The developed formualtions CVE1-CVE6, and AVE6 were subjected to ensure stability and capability to withstand thermal and physical stress during storage and transportation. Centrifugation step confirmed physical stability to face attrition and friction triggered phase separation usually observed during transportation [45]. On the other hand, extreme temperature (freeze and accelerated temperatures) assured stability against thermal mediated instability in nanoemulsion. The result is presented in table 4. All of the formulations (cationic and anionic) were physically and thermally stable at explored temperature kept for studied time period.

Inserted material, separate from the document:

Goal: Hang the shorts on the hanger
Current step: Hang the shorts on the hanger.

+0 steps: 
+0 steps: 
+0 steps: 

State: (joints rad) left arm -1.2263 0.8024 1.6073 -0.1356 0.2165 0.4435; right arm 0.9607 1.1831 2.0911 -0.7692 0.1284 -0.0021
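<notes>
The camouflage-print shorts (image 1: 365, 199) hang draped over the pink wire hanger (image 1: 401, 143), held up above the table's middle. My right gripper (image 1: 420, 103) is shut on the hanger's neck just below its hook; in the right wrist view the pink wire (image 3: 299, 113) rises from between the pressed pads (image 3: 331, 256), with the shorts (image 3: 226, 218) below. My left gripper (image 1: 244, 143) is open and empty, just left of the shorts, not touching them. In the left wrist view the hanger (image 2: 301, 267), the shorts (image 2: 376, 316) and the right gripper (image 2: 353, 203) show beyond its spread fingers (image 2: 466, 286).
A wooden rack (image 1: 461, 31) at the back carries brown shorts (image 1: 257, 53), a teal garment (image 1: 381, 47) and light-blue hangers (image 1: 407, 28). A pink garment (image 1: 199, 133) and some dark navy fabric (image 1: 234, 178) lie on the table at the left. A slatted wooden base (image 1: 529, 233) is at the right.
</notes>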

A sequential series of thermal exposure from low to high through room temperature indicated that each product resumed original state of transparent isotropic nature of nanoemulsion with good flowability, consistency, and elegancy. There were no signs of any instability over explored period of time. It was imperative to corroborate thermal and physical stability so that the developed nanoemulsion can be stored and transported accordingly.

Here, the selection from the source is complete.